Medicines

Tranexamic acid targets underlying erythema in melasma


A first RCT of oral tranexamic acid for the management of patients with melasma has found twice daily treatment reduces lesional erythema.

A small Melbourne study randomised 17 patients with moderate to severe melasma to either oral tranexamic acid (25mg twice daily) or placebo for 12 weeks. All patients also applied daily SPF 50+ sunscreen for a period of 24 weeks.

The study found that the median erythema index decreased in both the treated and control groups from baseline to the end of treatment at 12 weeks (138 to 96; 128 to 96) but regressed over the following 12 weeks of follow-up.

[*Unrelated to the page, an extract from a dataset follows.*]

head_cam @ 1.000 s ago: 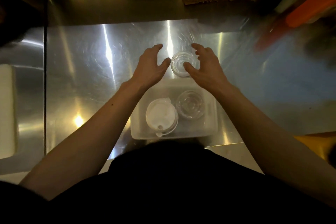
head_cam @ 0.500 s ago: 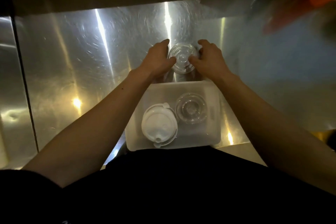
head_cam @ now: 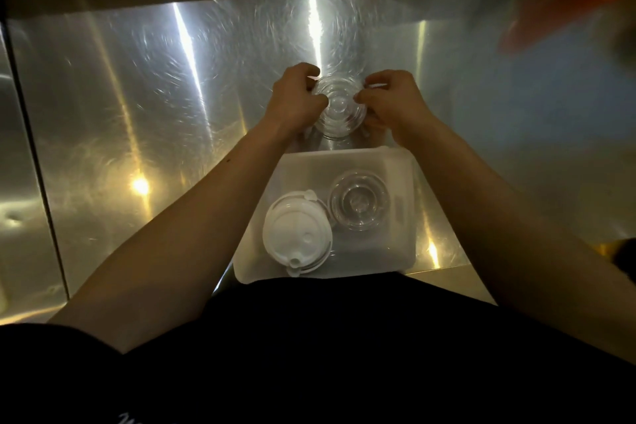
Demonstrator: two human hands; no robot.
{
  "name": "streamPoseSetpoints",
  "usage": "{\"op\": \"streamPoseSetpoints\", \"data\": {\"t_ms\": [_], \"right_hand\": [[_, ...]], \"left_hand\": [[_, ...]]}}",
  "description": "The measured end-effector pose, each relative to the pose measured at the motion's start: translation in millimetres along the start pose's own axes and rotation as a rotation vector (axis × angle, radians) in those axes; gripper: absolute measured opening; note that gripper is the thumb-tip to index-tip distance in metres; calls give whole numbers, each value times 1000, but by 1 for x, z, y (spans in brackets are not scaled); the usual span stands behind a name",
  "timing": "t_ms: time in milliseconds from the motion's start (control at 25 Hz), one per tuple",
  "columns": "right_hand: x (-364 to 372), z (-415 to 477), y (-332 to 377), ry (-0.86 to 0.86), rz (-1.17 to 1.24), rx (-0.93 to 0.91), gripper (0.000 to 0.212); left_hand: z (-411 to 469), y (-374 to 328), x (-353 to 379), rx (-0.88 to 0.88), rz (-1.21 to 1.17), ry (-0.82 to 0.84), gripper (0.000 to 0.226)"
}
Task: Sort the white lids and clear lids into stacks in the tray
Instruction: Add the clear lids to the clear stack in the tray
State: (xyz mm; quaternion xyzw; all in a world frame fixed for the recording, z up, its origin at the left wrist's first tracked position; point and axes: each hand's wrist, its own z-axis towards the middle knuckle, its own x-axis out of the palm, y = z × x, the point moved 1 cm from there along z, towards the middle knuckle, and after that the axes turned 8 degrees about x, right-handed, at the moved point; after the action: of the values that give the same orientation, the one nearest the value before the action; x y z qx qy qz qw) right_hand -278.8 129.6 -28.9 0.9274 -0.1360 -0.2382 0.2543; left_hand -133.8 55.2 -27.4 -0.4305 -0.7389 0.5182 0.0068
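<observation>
I see my left hand (head_cam: 292, 103) and right hand (head_cam: 392, 103) pinching the round clear plastic lids (head_cam: 339, 107) at opposite rims beyond the white plastic tray (head_cam: 401, 162), and I judge that uneven squeezing could pop them loose onto the steel counter (head_cam: 172, 96).

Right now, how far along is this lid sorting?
Well along. Done: a white lid stack and a clear lid stack sit side by side in the tray. In hand: the left hand and right hand hold clear lids beyond the tray. Left: placing those on the clear stack; no other loose lids show.
</observation>
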Motion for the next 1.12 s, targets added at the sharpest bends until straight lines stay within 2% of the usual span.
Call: {"op": "streamPoseSetpoints", "data": {"t_ms": [240,400,720,920,1120], "right_hand": [[-3,-23,10,49,155,-37,40],[-9,-39,12,53,177,-76,36],[-21,-75,-5,-37,182,-245,36],[-28,-108,-35,-114,189,-318,39],[-29,-134,-71,-161,188,-288,38]], "left_hand": [[-11,-6,-7,40,-22,-86,46],[-20,-12,-16,75,-66,-124,42],[-64,-28,-21,181,-77,-172,44],[-95,-25,-15,234,-85,-142,42],[-117,-17,-7,278,-22,-56,41]]}}
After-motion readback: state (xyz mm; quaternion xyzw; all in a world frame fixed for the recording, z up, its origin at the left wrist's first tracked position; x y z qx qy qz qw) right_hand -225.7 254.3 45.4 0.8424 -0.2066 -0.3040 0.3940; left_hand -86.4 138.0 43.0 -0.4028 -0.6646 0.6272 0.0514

While the difference in erythema index between the two groups was not significantly different at 12 or 24 weeks, the magnitude of the change from baseline was significantly different over both time periods (47 v 16 at 12 weeks ; 31 v 14 at 24 weeks).

“In 5 out of 7 participants in the tranexamic acid group, there was a noticeable objective change in pigmentations and erythema from baseline to week 12 as seen in clinical photographs,” the study said.

There were no visible improvements in melasma for participants on placebo.

The treatment appeared to be well tolerated with no serious adverse events reported.

“After tranexamic acid treatment was ceased at 12 weeks, further follow-up at 24 weeks demonstrated that the results were not completely maintained though the tranexamic acid group still showed greater reduction of erythema index compared to placebo.”

“The relapsing nature and transient effects of tranexamic acid for melasma have been shown with varying outcomes in other studies.”

The investigators, led by Dr Jennifer Nguyen from the Victorian Melanoma Service at Alfred Health, noted that other studies with topical and injectable tranexamic acid had found no significant change in erythema index.

“Despite our small sample size, we present encouraging early results that oral tranexamic acid alone improves lesional erythema in melasma, which is a key component of melasma pathogenesis,” they concluded.

“However, the effects of oral tranexamic acid on erythema index are not likely to be completely maintained following cessation of therapy. Further larger studies with longer follow-up will be needed to confirm our findings.”

The study was published in the Australasian Journal of Dermatology.